> **What you need to do**
Report how many lines in the records carry the string "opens", and give no further text.

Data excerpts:
>>>
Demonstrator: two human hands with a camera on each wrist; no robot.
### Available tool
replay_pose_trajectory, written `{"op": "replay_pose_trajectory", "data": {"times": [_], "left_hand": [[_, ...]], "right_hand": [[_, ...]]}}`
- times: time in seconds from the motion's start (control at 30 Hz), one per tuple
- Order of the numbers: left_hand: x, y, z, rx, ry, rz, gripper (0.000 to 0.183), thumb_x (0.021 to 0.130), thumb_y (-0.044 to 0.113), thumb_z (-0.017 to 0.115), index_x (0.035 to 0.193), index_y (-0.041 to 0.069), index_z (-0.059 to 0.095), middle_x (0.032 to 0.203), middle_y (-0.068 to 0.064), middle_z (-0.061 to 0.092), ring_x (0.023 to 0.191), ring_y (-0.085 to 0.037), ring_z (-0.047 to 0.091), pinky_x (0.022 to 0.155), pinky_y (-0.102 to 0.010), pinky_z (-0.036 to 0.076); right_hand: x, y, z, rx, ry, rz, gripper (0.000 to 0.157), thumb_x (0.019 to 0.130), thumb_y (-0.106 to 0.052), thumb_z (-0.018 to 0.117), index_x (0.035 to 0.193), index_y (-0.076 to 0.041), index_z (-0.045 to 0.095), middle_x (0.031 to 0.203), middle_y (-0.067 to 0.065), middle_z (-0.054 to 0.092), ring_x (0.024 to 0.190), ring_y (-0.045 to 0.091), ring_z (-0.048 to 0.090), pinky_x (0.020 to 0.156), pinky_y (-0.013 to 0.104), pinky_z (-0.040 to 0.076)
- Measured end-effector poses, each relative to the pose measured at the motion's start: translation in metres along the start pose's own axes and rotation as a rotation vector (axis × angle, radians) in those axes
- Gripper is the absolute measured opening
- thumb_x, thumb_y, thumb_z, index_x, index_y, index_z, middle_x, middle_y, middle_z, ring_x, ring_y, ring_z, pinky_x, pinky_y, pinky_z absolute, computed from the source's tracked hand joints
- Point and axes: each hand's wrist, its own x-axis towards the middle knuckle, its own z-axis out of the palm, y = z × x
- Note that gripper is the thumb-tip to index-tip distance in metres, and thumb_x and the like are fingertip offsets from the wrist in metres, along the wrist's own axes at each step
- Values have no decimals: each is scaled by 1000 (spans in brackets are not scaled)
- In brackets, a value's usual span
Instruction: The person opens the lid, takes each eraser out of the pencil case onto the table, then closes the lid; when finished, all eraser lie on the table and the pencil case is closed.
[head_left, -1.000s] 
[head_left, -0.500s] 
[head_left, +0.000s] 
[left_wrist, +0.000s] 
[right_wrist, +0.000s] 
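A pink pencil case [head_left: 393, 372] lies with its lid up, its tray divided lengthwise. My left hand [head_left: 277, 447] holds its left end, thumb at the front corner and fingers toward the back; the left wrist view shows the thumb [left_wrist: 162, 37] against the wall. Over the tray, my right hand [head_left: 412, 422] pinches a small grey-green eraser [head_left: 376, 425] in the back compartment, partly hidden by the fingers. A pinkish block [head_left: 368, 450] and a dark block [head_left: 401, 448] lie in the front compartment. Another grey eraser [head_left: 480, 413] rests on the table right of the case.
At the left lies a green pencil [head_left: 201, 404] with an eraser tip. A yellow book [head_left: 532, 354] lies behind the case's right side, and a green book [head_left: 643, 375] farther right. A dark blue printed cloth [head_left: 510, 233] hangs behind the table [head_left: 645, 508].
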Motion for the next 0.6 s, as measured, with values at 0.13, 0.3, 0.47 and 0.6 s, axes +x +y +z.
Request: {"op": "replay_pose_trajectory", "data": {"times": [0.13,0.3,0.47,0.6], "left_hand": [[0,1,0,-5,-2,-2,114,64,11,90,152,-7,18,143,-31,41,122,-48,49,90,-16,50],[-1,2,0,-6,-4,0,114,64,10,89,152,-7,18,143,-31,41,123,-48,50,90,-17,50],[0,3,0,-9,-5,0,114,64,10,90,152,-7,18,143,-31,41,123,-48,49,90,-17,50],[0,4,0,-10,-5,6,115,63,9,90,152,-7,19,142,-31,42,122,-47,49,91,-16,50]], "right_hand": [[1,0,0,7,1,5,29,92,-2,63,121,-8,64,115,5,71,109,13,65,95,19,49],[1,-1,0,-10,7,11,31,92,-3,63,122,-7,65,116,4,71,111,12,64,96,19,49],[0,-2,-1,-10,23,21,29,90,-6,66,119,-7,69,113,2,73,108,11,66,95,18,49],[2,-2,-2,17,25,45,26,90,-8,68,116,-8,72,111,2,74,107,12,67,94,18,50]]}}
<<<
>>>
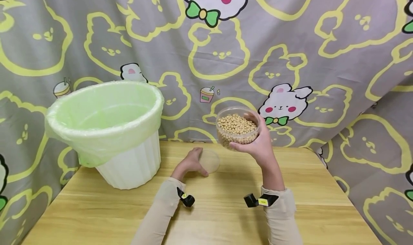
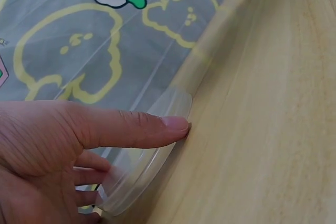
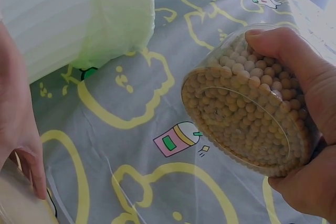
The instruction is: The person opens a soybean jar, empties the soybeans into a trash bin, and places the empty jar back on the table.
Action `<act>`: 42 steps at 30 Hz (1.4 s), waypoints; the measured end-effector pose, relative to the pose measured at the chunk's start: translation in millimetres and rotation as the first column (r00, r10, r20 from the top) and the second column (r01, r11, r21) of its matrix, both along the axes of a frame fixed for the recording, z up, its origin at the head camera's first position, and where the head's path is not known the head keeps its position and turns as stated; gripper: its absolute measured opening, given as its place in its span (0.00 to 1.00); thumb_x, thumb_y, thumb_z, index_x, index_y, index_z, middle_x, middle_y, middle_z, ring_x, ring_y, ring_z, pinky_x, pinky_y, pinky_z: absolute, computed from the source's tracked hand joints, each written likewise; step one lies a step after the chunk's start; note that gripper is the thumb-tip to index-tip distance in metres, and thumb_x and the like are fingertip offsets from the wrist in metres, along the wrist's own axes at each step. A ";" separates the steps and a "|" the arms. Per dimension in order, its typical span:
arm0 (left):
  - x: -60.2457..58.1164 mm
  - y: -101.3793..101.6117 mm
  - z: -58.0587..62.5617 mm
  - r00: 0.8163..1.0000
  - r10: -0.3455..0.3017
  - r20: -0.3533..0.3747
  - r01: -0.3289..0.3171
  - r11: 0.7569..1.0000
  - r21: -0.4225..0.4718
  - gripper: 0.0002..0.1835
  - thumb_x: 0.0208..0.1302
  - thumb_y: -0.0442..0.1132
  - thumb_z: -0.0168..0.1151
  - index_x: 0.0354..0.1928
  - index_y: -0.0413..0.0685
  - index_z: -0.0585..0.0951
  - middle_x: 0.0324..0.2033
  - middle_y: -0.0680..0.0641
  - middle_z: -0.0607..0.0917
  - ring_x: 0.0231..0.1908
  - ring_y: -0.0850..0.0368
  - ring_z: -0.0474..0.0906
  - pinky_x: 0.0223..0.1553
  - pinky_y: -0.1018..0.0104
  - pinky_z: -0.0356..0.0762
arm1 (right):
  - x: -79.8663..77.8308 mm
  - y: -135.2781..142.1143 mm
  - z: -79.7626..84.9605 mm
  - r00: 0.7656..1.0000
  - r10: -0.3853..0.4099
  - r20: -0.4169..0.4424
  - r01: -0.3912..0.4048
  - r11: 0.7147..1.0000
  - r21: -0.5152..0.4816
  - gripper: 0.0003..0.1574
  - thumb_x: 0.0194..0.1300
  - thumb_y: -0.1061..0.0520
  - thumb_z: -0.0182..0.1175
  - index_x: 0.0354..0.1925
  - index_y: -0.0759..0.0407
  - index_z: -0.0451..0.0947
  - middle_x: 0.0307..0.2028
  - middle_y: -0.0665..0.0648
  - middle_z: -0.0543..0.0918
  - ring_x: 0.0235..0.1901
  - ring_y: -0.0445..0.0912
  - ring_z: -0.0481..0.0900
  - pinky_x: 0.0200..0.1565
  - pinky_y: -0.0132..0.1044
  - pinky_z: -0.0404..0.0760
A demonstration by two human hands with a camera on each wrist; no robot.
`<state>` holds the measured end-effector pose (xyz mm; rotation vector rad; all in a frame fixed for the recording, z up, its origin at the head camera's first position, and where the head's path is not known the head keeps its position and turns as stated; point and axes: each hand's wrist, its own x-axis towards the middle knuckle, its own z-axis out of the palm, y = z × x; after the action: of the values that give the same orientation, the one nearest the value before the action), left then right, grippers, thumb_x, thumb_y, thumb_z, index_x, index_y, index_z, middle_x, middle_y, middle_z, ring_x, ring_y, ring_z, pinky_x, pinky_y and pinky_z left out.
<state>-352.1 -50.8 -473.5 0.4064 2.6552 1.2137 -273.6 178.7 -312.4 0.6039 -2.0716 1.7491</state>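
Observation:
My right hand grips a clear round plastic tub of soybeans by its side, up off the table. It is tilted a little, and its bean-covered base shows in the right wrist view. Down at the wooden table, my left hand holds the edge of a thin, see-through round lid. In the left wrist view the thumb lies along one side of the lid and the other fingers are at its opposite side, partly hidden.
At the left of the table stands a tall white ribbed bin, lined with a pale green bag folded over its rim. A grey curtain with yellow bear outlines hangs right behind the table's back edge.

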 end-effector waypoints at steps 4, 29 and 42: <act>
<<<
> **Response to this task**
2